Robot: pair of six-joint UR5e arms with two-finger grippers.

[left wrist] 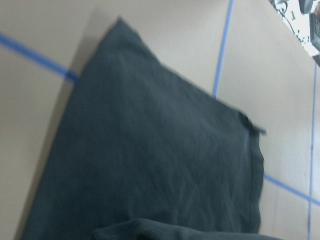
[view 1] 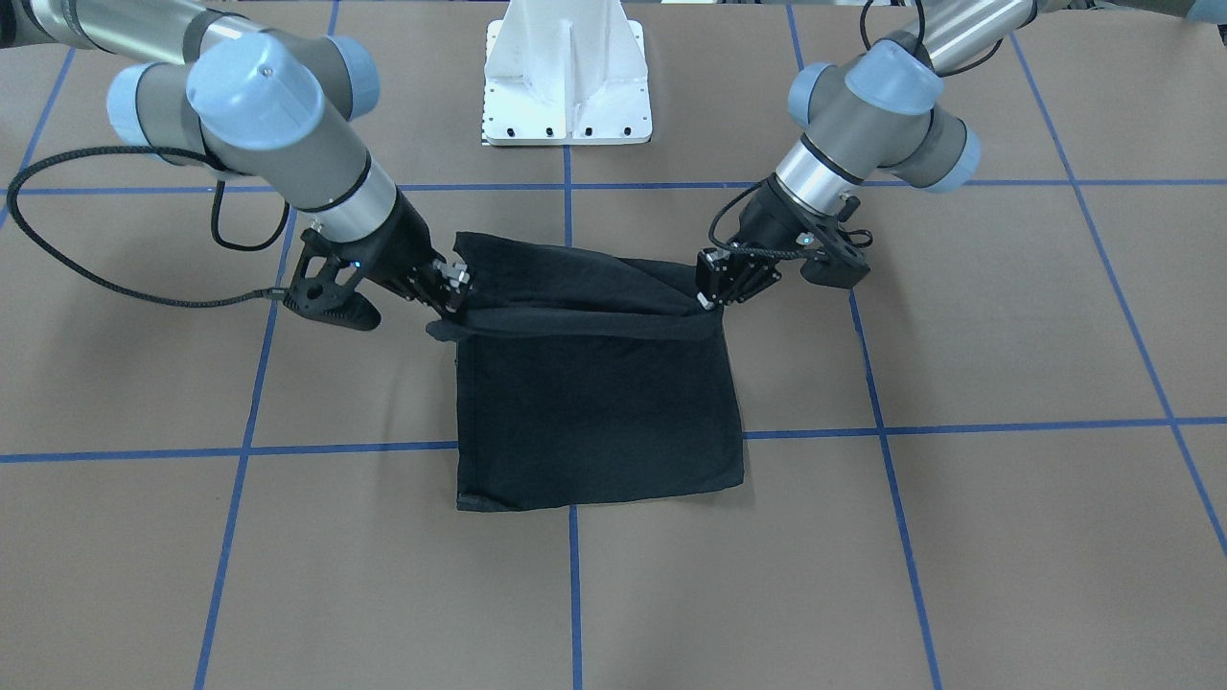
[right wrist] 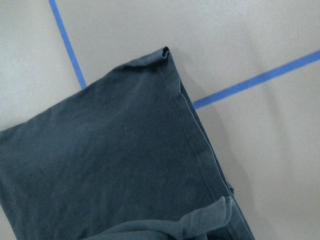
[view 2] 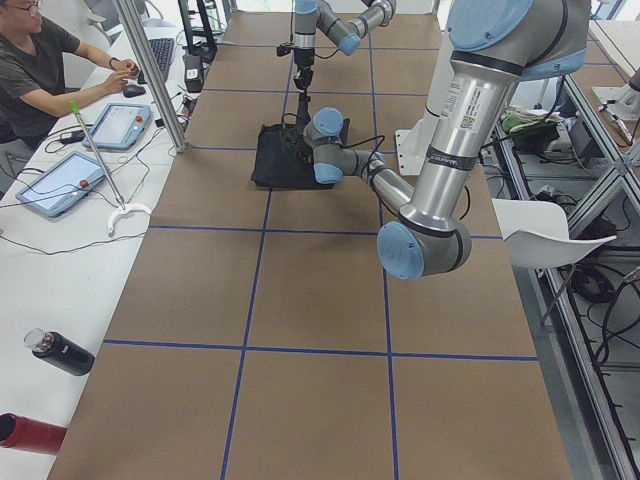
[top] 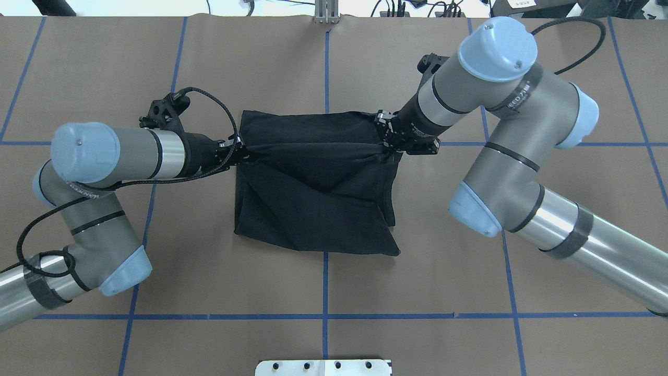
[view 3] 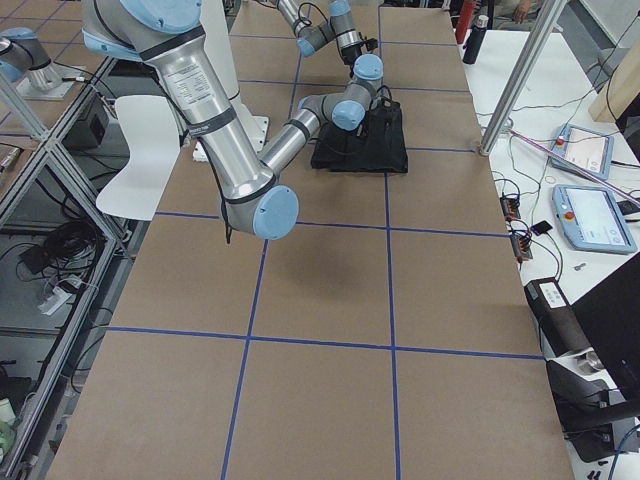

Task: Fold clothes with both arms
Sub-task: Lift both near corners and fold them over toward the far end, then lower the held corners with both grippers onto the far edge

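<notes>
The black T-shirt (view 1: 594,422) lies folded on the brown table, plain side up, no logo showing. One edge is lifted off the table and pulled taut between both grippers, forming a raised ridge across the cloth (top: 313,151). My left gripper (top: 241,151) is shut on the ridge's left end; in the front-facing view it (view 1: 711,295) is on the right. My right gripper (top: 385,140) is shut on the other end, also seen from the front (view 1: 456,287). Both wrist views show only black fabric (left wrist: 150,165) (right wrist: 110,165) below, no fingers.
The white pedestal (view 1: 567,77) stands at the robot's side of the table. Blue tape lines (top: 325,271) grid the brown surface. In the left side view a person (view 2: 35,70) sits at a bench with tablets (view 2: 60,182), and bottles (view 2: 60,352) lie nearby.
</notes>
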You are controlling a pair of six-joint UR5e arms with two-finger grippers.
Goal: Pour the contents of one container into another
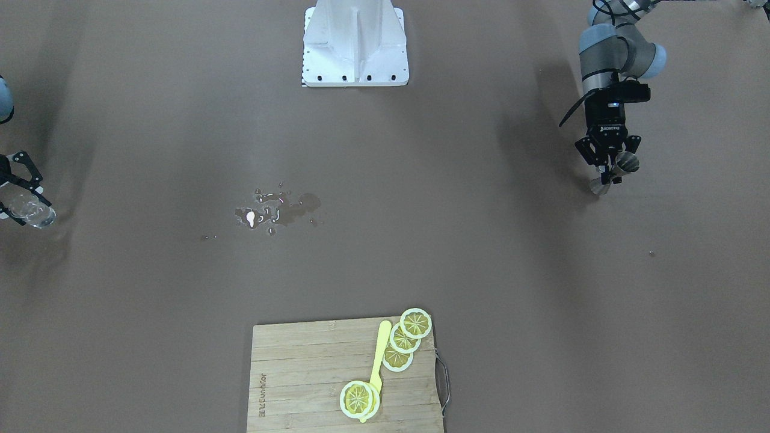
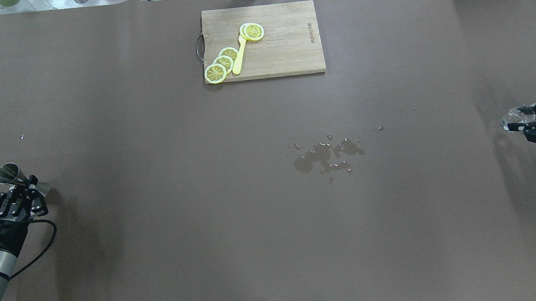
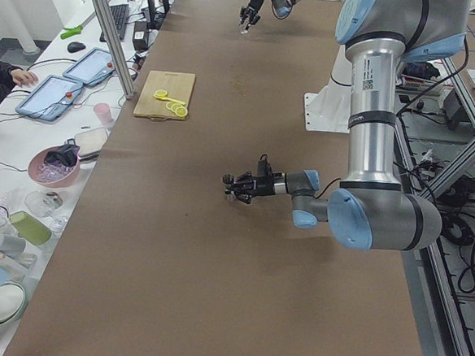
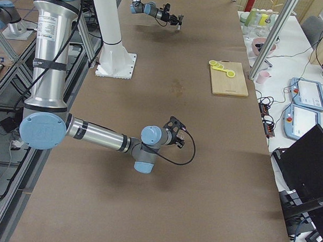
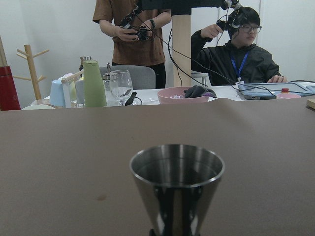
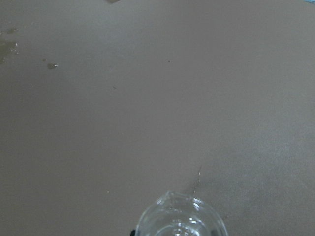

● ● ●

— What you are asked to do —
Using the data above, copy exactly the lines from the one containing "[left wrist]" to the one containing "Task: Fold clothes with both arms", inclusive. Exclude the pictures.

— Your response —
[left wrist] 
[view 1] 
[right wrist] 
[view 2] 
[top] 
[view 3] 

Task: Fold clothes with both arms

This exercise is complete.